* _REQUIREMENT_
There is material below. Print exactly the lines starting at the line with "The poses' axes" and ending at the line with "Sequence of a", ends included, and no others.

* _EXERCISE INPUT_
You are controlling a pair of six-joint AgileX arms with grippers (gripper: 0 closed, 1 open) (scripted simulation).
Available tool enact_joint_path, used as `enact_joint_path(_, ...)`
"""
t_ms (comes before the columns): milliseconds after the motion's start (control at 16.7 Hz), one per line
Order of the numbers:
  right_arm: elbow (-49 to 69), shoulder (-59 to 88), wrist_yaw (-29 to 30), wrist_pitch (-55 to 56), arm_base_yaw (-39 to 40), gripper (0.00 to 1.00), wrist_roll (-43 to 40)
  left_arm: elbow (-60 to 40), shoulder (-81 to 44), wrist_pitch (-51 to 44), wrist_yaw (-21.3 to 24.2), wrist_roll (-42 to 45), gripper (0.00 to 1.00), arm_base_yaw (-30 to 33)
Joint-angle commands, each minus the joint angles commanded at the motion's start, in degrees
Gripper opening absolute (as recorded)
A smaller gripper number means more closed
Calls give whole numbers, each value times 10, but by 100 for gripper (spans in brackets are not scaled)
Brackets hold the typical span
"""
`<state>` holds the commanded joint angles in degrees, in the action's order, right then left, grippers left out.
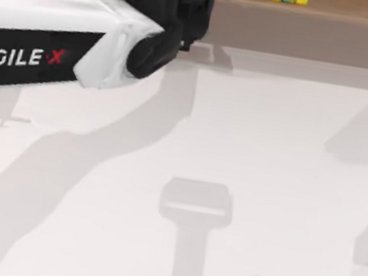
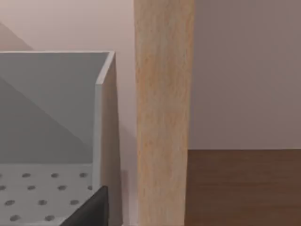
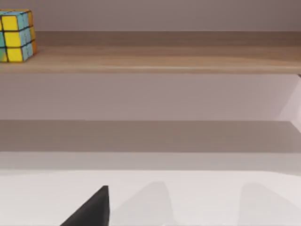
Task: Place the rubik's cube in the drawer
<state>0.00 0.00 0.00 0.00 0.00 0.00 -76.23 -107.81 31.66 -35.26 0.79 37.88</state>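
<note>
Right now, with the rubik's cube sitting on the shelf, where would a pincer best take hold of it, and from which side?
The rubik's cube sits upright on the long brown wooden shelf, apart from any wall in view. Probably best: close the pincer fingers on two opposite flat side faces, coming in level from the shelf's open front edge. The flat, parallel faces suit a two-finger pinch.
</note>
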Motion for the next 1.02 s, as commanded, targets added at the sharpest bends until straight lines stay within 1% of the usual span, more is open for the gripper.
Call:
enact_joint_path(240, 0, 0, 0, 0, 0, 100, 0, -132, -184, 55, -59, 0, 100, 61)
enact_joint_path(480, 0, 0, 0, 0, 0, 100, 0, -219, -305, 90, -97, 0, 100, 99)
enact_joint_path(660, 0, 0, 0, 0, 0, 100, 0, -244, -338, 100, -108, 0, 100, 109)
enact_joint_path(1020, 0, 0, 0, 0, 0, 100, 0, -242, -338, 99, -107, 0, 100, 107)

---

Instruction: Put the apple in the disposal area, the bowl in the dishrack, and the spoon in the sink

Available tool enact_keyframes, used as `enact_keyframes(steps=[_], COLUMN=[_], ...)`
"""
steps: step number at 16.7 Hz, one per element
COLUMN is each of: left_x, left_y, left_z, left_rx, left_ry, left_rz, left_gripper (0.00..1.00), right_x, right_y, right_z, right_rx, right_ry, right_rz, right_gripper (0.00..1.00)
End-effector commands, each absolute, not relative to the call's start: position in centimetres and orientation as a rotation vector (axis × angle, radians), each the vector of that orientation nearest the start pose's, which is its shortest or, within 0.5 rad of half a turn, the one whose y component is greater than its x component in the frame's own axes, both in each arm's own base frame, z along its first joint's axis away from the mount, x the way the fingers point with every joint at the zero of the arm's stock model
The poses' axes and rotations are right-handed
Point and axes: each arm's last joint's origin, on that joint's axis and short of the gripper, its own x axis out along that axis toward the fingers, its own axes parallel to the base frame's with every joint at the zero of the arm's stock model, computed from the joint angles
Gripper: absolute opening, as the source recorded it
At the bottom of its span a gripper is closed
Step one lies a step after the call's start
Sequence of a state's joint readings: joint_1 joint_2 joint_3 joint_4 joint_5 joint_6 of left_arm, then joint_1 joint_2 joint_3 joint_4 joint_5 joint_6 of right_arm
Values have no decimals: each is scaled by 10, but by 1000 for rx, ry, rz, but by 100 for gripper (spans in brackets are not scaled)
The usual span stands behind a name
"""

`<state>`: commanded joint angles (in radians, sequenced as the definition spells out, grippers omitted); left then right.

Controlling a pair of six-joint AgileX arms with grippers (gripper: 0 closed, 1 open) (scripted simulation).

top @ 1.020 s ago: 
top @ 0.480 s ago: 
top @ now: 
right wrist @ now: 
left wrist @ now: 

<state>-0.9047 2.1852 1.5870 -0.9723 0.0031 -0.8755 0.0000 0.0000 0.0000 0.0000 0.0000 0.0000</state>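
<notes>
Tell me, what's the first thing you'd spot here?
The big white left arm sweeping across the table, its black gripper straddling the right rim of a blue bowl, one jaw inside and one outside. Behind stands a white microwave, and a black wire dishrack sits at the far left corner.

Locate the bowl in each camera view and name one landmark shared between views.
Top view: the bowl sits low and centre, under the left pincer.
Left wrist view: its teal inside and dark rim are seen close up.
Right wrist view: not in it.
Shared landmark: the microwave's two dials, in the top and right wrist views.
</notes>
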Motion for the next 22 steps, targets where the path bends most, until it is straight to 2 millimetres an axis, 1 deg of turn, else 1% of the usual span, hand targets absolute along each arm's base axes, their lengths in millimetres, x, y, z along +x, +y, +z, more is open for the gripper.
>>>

* _RESULT FOR THIS EXERCISE_
The poses' axes and rotations are right-handed
Point and axes: each arm's last joint's origin, on that joint's axis and short of the gripper, its own x axis out along that axis toward the fingers, its own axes parallel to the base frame's with every joint at the zero of the arm's stock model, computed from the joint angles
Gripper: absolute opening, as the source recorded it
At the bottom of its span a gripper is closed
Step one lies a step after the call's start
Sequence of a state's joint readings: joint_1 joint_2 joint_3 joint_4 joint_5 joint_6 of left_arm, then joint_1 joint_2 joint_3 joint_4 joint_5 joint_6 of right_arm

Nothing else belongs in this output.